PROBLEM TO SOLVE – Type the data below again exactly. Omit all pictures.

(Dataset items)
──────────────────────────────

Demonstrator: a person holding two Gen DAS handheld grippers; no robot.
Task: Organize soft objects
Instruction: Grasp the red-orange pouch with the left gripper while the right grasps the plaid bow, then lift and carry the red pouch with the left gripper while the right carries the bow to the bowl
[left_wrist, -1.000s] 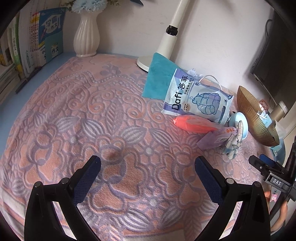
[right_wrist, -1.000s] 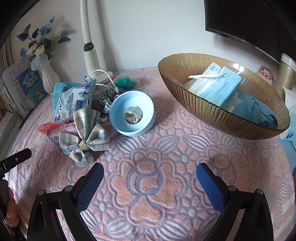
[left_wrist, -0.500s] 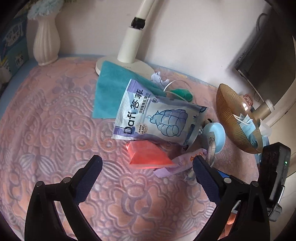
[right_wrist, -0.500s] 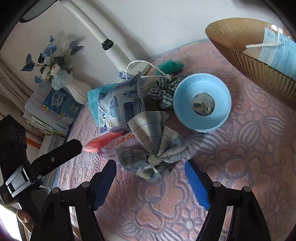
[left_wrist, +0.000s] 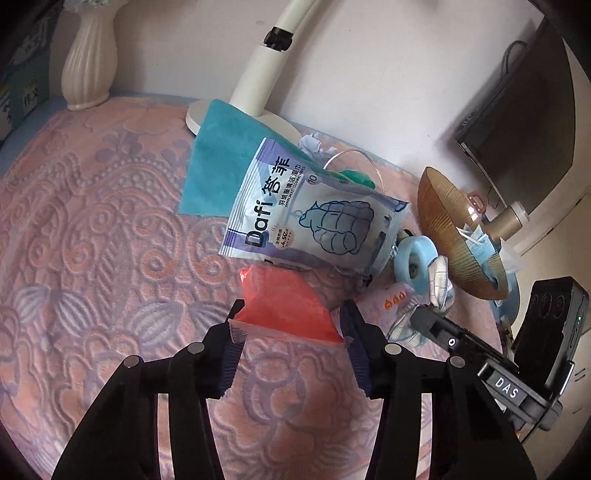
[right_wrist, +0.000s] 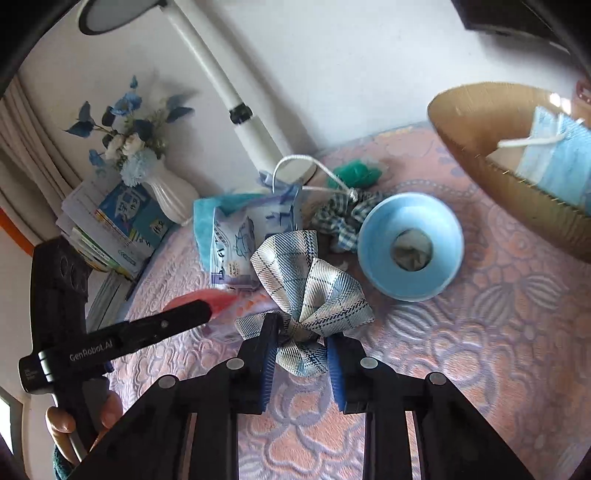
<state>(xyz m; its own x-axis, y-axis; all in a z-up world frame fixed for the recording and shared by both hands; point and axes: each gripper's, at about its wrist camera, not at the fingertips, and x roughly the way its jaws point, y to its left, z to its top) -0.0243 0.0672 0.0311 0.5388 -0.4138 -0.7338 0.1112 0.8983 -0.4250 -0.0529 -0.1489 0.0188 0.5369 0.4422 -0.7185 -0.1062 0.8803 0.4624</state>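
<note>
Our left gripper (left_wrist: 291, 325) is closing on the red soft pouch (left_wrist: 284, 302) and our right gripper (right_wrist: 301, 350) on the plaid bow (right_wrist: 306, 291), both mid-table on the pink embossed cloth (left_wrist: 92, 258). Face masks (right_wrist: 554, 155) already lie in the golden bowl (right_wrist: 480, 122) near the right edge; wet wipes (left_wrist: 314, 210), towel and scrunchie remain.
</note>
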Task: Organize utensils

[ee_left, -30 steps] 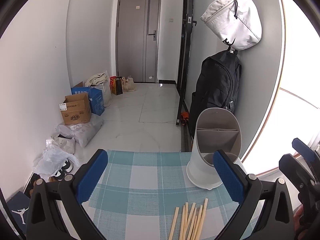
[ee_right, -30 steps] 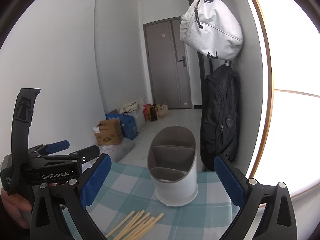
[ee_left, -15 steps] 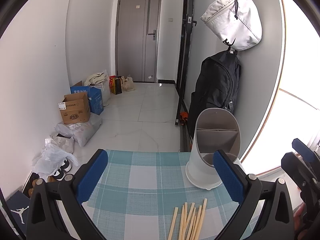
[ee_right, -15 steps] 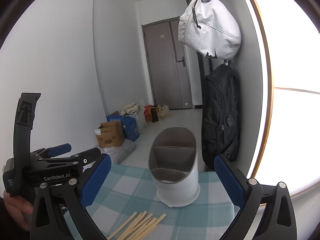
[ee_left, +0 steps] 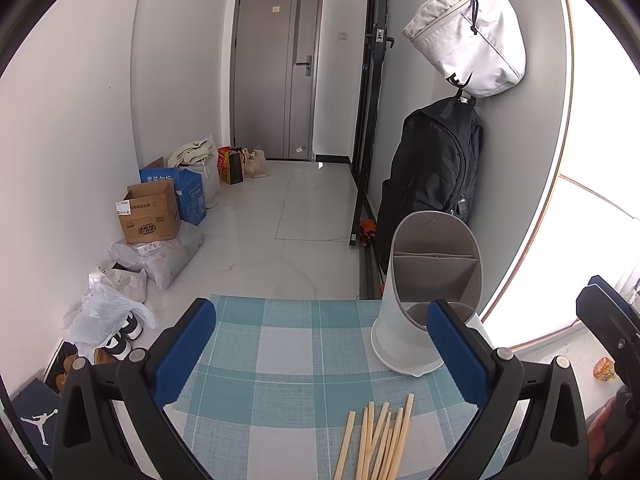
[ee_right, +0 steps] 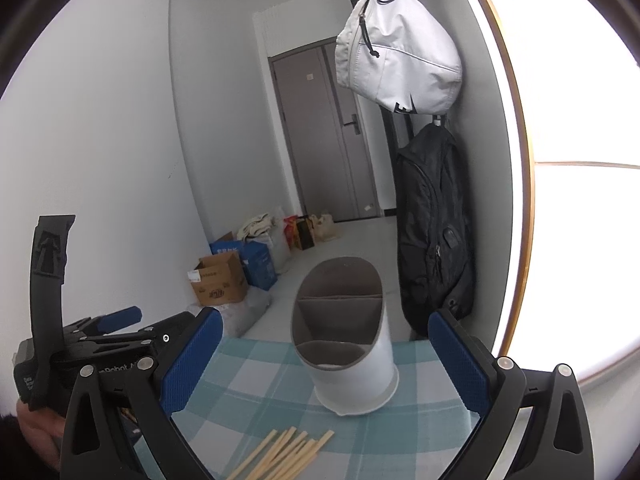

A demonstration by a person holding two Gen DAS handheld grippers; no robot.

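Observation:
A white utensil holder (ee_left: 416,312) (ee_right: 352,356) with a grey divided inside stands upright on a teal checked tablecloth (ee_left: 288,360) (ee_right: 400,428). Several wooden chopsticks (ee_left: 380,440) (ee_right: 284,452) lie loose in a bunch on the cloth, nearer to me than the holder. My left gripper (ee_left: 320,344) hovers open over the cloth, left of the holder, with nothing between its blue pads. My right gripper (ee_right: 324,356) is open too, its fingers framing the holder from a distance. The left gripper's body (ee_right: 100,344) shows at the left of the right wrist view.
The table ends just beyond the holder. Past it is a tiled floor with cardboard boxes (ee_left: 150,216), bags and shoes along the left wall. A black backpack (ee_left: 432,176) and a white bag (ee_left: 468,36) hang on the right wall. A grey door (ee_left: 276,68) stands at the back.
Both cameras have risen and tilted slightly, so the chopsticks and holder sit a little lower in view. Both grippers stay open and nothing on the table has moved.

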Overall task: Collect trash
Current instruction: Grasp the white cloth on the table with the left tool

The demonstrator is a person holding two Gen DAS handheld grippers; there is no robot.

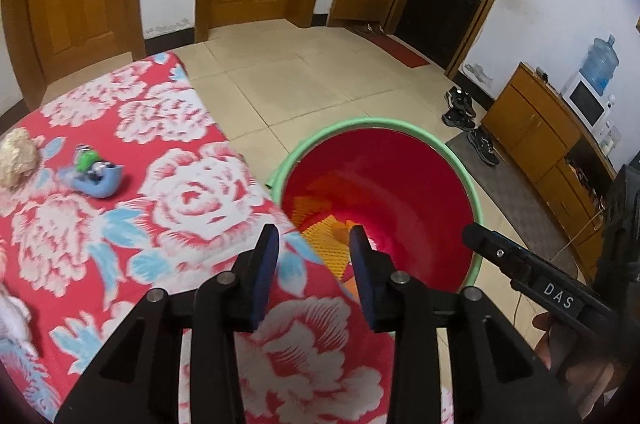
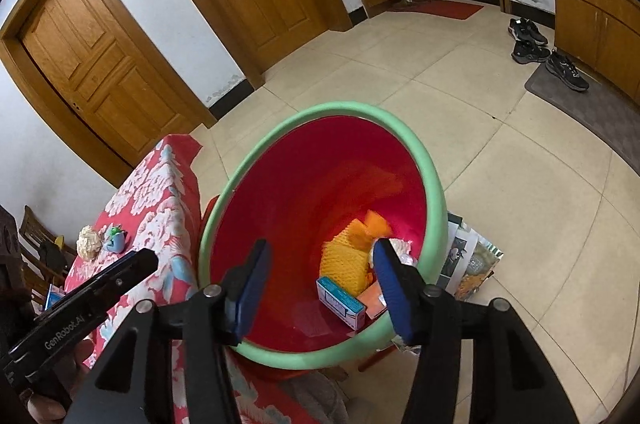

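Note:
A red bin with a green rim (image 1: 376,123) (image 2: 320,111) stands on the floor against the table's edge. Inside lie an orange mesh net (image 2: 346,262), a small white and blue box (image 2: 340,302) and a blurred orange piece (image 2: 376,224). My left gripper (image 1: 315,230) hangs open over the table's corner and the bin's near side, nothing between its fingers. My right gripper (image 2: 321,244) is open above the bin's mouth, empty. On the red floral cloth (image 1: 180,183) remain a crumpled paper ball (image 1: 18,159) (image 2: 89,242) and a crushed blue and green wrapper (image 1: 94,171) (image 2: 114,239).
A white tissue (image 1: 12,316) lies at the cloth's left edge. Printed papers (image 2: 472,256) lie on the floor beside the bin. Black shoes (image 1: 464,111) and a grey mat (image 2: 592,103) sit by a wooden cabinet (image 1: 540,139). Tiled floor stretches towards the doors.

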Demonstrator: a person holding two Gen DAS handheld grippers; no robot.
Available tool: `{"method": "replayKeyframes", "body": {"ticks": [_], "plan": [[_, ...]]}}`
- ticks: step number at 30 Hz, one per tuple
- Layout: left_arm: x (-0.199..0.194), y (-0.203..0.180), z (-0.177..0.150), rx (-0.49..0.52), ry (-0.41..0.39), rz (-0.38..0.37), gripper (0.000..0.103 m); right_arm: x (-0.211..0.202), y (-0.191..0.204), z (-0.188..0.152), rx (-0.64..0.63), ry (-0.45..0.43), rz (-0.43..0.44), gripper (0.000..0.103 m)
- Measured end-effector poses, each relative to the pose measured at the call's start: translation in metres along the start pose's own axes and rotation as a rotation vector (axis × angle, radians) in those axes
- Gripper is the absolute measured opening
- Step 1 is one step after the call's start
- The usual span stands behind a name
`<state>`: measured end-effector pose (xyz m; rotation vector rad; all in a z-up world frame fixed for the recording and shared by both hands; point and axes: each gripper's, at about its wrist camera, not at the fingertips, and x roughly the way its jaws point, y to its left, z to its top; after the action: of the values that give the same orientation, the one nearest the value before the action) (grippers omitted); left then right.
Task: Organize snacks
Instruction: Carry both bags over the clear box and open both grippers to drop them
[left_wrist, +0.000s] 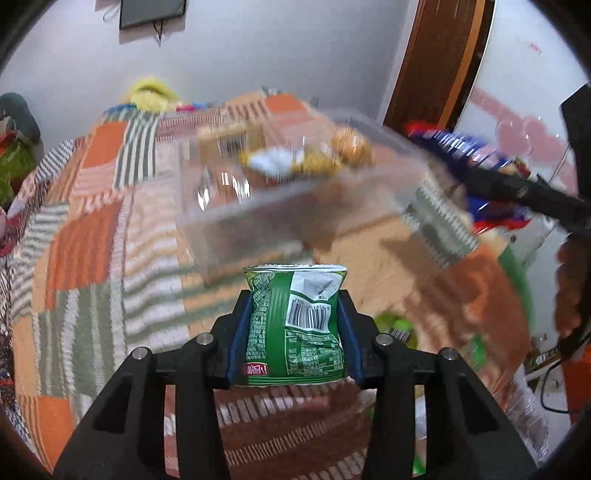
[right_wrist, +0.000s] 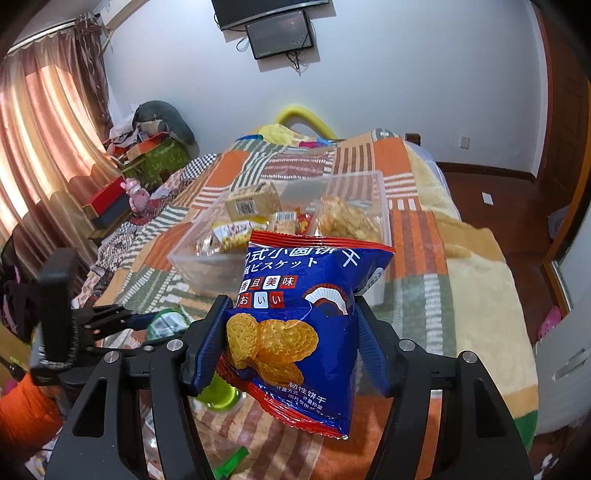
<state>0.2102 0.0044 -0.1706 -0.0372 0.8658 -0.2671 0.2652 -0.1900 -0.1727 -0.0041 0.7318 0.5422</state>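
A green snack packet (left_wrist: 295, 332) with a barcode stands between the blue pads of my left gripper (left_wrist: 295, 299), which is shut on it. Just beyond it a clear plastic bin (left_wrist: 258, 221) rests on the bed with several snack packs inside. My right gripper (right_wrist: 291, 301) is shut on a blue biscuit bag (right_wrist: 295, 332), held upright in front of the same bin (right_wrist: 207, 266). In the right wrist view, the left gripper (right_wrist: 147, 319) shows low at the left with the green packet (right_wrist: 166, 323). In the blurred left wrist view, the blue bag (left_wrist: 454, 147) shows at the right.
The bin sits on a patchwork blanket (right_wrist: 417, 236) of orange, green and striped squares. More green items (right_wrist: 218, 395) lie on the bed under my grippers. Curtains and cluttered boxes (right_wrist: 147, 155) are at the left, a wooden floor (right_wrist: 491, 188) at the right.
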Motion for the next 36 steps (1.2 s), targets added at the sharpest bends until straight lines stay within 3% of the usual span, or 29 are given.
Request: {"method": "replayKeyframes", "body": {"ticks": [5,13,21,30,32,34,36], "plan": [[-0.017,0.0,0.034,0.016,-0.085,0.03,0.044,0.004,0.008,0.02,-0.031,-0.04,-0.001,0.061],[-0.006,0.015,0.081,-0.027,-0.135,0.058,0.044,0.022,0.016,0.05,-0.057,-0.083,-0.004,0.061],[0.029,0.04,0.108,-0.101,-0.111,0.076,0.044,0.062,0.009,0.064,-0.05,-0.049,-0.033,0.061],[0.068,0.064,0.114,-0.161,-0.049,0.099,0.044,0.095,-0.004,0.069,-0.015,0.023,-0.046,0.063],[0.07,0.065,0.113,-0.162,-0.052,0.105,0.046,0.096,-0.005,0.07,-0.016,0.029,-0.045,0.063],[0.07,0.064,0.113,-0.158,-0.054,0.111,0.061,0.094,-0.003,0.071,-0.021,0.034,-0.047,0.064],[0.065,0.063,0.112,-0.164,-0.069,0.102,0.063,0.092,-0.003,0.073,-0.021,0.031,-0.048,0.068]]}}
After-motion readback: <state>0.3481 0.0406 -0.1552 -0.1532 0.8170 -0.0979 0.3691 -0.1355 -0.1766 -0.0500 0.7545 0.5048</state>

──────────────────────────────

RESULT OF THE EXERCISE –
Demonstrator: a person holding two Gen DAS handheld grippers; no robot.
Task: Organize soft objects
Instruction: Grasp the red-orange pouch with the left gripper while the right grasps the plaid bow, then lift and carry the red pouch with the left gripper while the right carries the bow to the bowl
[left_wrist, -1.000s] 
[right_wrist, -1.000s] 
[left_wrist, -0.500s] 
[right_wrist, -0.500s] 
[left_wrist, +0.000s] 
[right_wrist, +0.000s] 
<state>(xyz m; its own x-axis, y-axis; all in a z-up world frame fixed for the recording and shared by both hands; point and axes: each gripper's, at about its wrist camera, not at the fingertips, and x roughly the way its jaws point, y to its left, z to its top) -0.0243 0.0672 0.0311 0.5388 -0.4138 -0.7338 0.1112 0.8983 -0.4250 -0.0529 -0.1489 0.0188 0.5369 0.4422 -0.7185 -0.1062 0.8803 0.4624</state>
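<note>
Our left gripper (left_wrist: 291, 325) is closing on the red soft pouch (left_wrist: 284, 302) and our right gripper (right_wrist: 301, 350) on the plaid bow (right_wrist: 306, 291), both mid-table on the pink embossed cloth (left_wrist: 92, 258). Face masks (right_wrist: 554, 155) already lie in the golden bowl (right_wrist: 480, 122) near the right edge; wet wipes (left_wrist: 314, 210), towel and scrunchie remain.
</note>
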Task: Organize utensils

[ee_left, -30 steps] 
[ee_right, -30 steps] 
[ee_left, -15 steps] 
[ee_right, -15 steps] 
[ee_left, +0 steps] 
[ee_right, +0 steps] 

A demonstration by a person holding two Gen DAS handheld grippers; no robot.

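Observation:
A white utensil holder (ee_left: 416,312) (ee_right: 352,356) with a grey divided inside stands upright on a teal checked tablecloth (ee_left: 288,360) (ee_right: 400,428). Several wooden chopsticks (ee_left: 380,440) (ee_right: 284,452) lie loose in a bunch on the cloth, nearer to me than the holder. My left gripper (ee_left: 320,344) hovers open over the cloth, left of the holder, with nothing between its blue pads. My right gripper (ee_right: 324,356) is open too, its fingers framing the holder from a distance. The left gripper's body (ee_right: 100,344) shows at the left of the right wrist view.
The table ends just beyond the holder. Past it is a tiled floor with cardboard boxes (ee_left: 150,216), bags and shoes along the left wall. A black backpack (ee_left: 432,176) and a white bag (ee_left: 468,36) hang on the right wall. A grey door (ee_left: 276,68) stands at the back.
Both cameras have risen and tilted slightly, so the chopsticks and holder sit a little lower in view. Both grippers stay open and nothing on the table has moved.
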
Overall task: Collect trash
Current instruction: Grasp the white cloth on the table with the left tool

The demonstrator is a person holding two Gen DAS handheld grippers; there is no robot.


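Note:
A red bin with a green rim (image 1: 376,123) (image 2: 320,111) stands on the floor against the table's edge. Inside lie an orange mesh net (image 2: 346,262), a small white and blue box (image 2: 340,302) and a blurred orange piece (image 2: 376,224). My left gripper (image 1: 315,230) hangs open over the table's corner and the bin's near side, nothing between its fingers. My right gripper (image 2: 321,244) is open above the bin's mouth, empty. On the red floral cloth (image 1: 180,183) remain a crumpled paper ball (image 1: 18,159) (image 2: 89,242) and a crushed blue and green wrapper (image 1: 94,171) (image 2: 114,239).
A white tissue (image 1: 12,316) lies at the cloth's left edge. Printed papers (image 2: 472,256) lie on the floor beside the bin. Black shoes (image 1: 464,111) and a grey mat (image 2: 592,103) sit by a wooden cabinet (image 1: 540,139). Tiled floor stretches towards the doors.
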
Demonstrator: a person holding two Gen DAS handheld grippers; no robot.
Available tool: `{"method": "replayKeyframes", "body": {"ticks": [_], "plan": [[_, ...]]}}`
- ticks: step number at 30 Hz, one per tuple
- Layout: left_arm: x (-0.199..0.194), y (-0.203..0.180), z (-0.177..0.150), rx (-0.49..0.52), ry (-0.41..0.39), rz (-0.38..0.37), gripper (0.000..0.103 m); right_arm: x (-0.211..0.202), y (-0.191..0.204), z (-0.188..0.152), rx (-0.64..0.63), ry (-0.45..0.43), rz (-0.43..0.44), gripper (0.000..0.103 m)
- Measured end-effector poses, each relative to the pose measured at the call's start: translation in metres along the start pose's own axes and rotation as a rotation vector (axis × angle, radians) in those axes
- Gripper is the absolute measured opening
- Step 1 is one step after the call's start
- The usual span stands behind a name
`<state>`: measured end-effector pose (xyz m; rotation vector rad; all in a z-up world frame fixed for the recording and shared by both hands; point and axes: each gripper's, at about its wrist camera, not at the fingertips, and x roughly the way its jaws point, y to its left, z to its top; after the action: of the values that give the same orientation, the one nearest the value before the action) (grippers omitted); left then right.
Task: Organize snacks
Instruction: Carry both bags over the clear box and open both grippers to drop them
[left_wrist, +0.000s] 
[right_wrist, +0.000s] 
<state>0.2102 0.0044 -0.1706 -0.0372 0.8658 -0.2671 0.2652 -0.1900 -0.1727 -0.0041 0.7318 0.5422</state>
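A green snack packet (left_wrist: 295, 332) with a barcode stands between the blue pads of my left gripper (left_wrist: 295, 299), which is shut on it. Just beyond it a clear plastic bin (left_wrist: 258, 221) rests on the bed with several snack packs inside. My right gripper (right_wrist: 291, 301) is shut on a blue biscuit bag (right_wrist: 295, 332), held upright in front of the same bin (right_wrist: 207, 266). In the right wrist view, the left gripper (right_wrist: 147, 319) shows low at the left with the green packet (right_wrist: 166, 323). In the blurred left wrist view, the blue bag (left_wrist: 454, 147) shows at the right.
The bin sits on a patchwork blanket (right_wrist: 417, 236) of orange, green and striped squares. More green items (right_wrist: 218, 395) lie on the bed under my grippers. Curtains and cluttered boxes (right_wrist: 147, 155) are at the left, a wooden floor (right_wrist: 491, 188) at the right.
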Motion for the next 36 steps (1.2 s), targets added at the sharpest bends until straight lines stay within 3% of the usual span, or 29 are given.
Request: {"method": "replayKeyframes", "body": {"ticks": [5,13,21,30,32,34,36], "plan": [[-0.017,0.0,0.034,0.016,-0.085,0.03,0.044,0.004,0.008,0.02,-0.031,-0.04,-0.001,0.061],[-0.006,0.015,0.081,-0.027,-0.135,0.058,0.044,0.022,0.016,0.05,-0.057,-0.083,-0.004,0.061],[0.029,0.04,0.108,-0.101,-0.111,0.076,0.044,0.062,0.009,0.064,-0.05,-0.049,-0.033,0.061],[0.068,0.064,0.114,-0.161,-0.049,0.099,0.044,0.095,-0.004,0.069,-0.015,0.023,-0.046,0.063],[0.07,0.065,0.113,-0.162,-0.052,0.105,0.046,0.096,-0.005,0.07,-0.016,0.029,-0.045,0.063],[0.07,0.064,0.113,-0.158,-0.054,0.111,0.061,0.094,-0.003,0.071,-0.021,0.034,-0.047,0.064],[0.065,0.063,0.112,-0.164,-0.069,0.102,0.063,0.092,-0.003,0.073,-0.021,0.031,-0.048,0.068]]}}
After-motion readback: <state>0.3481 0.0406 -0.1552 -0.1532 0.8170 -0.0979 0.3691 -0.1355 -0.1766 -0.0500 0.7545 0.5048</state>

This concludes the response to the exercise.